Instructions to follow: Return the records below exactly as they are written.

Entries taken from a collection
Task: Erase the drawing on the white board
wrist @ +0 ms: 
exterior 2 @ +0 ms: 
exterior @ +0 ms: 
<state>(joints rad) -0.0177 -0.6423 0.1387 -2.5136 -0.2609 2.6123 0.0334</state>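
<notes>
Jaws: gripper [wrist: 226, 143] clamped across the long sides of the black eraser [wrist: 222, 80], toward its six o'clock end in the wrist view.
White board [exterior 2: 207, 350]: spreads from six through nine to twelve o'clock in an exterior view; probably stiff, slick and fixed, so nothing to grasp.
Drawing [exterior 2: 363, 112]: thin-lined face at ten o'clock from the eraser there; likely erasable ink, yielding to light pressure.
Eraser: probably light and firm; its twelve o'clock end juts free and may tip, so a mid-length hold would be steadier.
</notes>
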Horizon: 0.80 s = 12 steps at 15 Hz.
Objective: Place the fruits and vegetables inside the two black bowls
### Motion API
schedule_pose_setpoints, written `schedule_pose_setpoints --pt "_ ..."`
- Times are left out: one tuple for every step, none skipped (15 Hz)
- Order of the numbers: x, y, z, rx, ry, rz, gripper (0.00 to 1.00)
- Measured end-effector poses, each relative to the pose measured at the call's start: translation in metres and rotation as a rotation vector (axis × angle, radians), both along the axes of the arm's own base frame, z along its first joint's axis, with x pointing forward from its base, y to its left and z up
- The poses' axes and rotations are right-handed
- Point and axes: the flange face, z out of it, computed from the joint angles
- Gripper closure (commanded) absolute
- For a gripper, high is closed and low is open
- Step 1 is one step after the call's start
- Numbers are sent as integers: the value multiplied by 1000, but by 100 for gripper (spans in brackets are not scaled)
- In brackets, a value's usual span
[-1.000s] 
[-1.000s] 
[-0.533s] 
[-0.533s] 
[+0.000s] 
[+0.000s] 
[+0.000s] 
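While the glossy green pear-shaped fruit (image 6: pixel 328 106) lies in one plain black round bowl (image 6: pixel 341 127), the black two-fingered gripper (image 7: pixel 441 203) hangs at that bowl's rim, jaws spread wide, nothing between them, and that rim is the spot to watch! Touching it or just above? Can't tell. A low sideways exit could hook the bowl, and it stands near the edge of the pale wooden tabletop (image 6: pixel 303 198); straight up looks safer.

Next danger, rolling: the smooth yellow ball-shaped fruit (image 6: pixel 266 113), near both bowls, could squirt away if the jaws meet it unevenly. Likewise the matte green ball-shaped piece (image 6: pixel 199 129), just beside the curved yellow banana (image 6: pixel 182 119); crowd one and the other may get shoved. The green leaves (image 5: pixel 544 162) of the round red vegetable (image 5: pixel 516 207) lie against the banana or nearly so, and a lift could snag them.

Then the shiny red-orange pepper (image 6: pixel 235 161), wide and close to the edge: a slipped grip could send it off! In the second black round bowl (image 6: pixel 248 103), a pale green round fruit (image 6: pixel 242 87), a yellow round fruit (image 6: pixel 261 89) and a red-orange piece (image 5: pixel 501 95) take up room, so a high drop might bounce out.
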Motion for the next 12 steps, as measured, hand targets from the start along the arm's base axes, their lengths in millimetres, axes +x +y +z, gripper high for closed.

Written solution:
Task: Erase the drawing on the white board
wrist @ +0 ms: 
exterior 2 @ +0 ms: 
exterior @ +0 ms: 
<state>(joints rad) -0.0177 -0.6423 0.1387 -2.5136 -0.2609 2.6123 0.0334</state>
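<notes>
Jaws: gripper [wrist: 226, 143] clamped across the long sides of the black eraser [wrist: 222, 80], toward its six o'clock end in the wrist view.
White board [exterior 2: 207, 350]: spreads from six through nine to twelve o'clock in an exterior view; probably stiff, slick and fixed, so nothing to grasp.
Drawing [exterior 2: 363, 112]: thin-lined face at ten o'clock from the eraser there; likely erasable ink, yielding to light pressure.
Eraser: probably light and firm; its twelve o'clock end juts free and may tip, so a mid-length hold would be steadier.
</notes>
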Horizon: 0.80 s = 12 steps at 15 Hz.
Objective: Place the fruits and vegetables inside the two black bowls
### Motion API
schedule_pose_setpoints, written `schedule_pose_setpoints --pt "_ ..."`
- Times are left out: one tuple for every step, none skipped (15 Hz)
- Order of the numbers: x, y, z, rx, ry, rz, gripper (0.00 to 1.00)
- Measured end-effector poses, each relative to the pose measured at the call's start: translation in metres and rotation as a rotation vector (axis × angle, radians), both along the axes of the arm's own base frame, z along its first joint's axis, with x pointing forward from its base, y to its left and z up
- The poses' axes and rotations are right-handed
- Point and axes: the flange face, z out of it, computed from the joint angles
- Gripper closure (commanded) absolute
- For a gripper, high is closed and low is open
- Step 1 is one step after the call's start
- Numbers are sent as integers: the value multiplied by 1000, but by 100 for gripper (spans in brackets are not scaled)
- In brackets, a value's usual span
[-1.000s] 
[-1.000s] 
[-0.533s] 
[-0.533s] 
[+0.000s] 
[+0.000s] 
[+0.000s] 
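While the glossy green pear-shaped fruit (image 6: pixel 328 106) lies in one plain black round bowl (image 6: pixel 341 127), the black two-fingered gripper (image 7: pixel 441 203) hangs at that bowl's rim, jaws spread wide, nothing between them, and that rim is the spot to watch! Touching it or just above? Can't tell. A low sideways exit could hook the bowl, and it stands near the edge of the pale wooden tabletop (image 6: pixel 303 198); straight up looks safer.

Next danger, rolling: the smooth yellow ball-shaped fruit (image 6: pixel 266 113), near both bowls, could squirt away if the jaws meet it unevenly. Likewise the matte green ball-shaped piece (image 6: pixel 199 129), just beside the curved yellow banana (image 6: pixel 182 119); crowd one and the other may get shoved. The green leaves (image 5: pixel 544 162) of the round red vegetable (image 5: pixel 516 207) lie against the banana or nearly so, and a lift could snag them.

Then the shiny red-orange pepper (image 6: pixel 235 161), wide and close to the edge: a slipped grip could send it off! In the second black round bowl (image 6: pixel 248 103), a pale green round fruit (image 6: pixel 242 87), a yellow round fruit (image 6: pixel 261 89) and a red-orange piece (image 5: pixel 501 95) take up room, so a high drop might bounce out.
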Motion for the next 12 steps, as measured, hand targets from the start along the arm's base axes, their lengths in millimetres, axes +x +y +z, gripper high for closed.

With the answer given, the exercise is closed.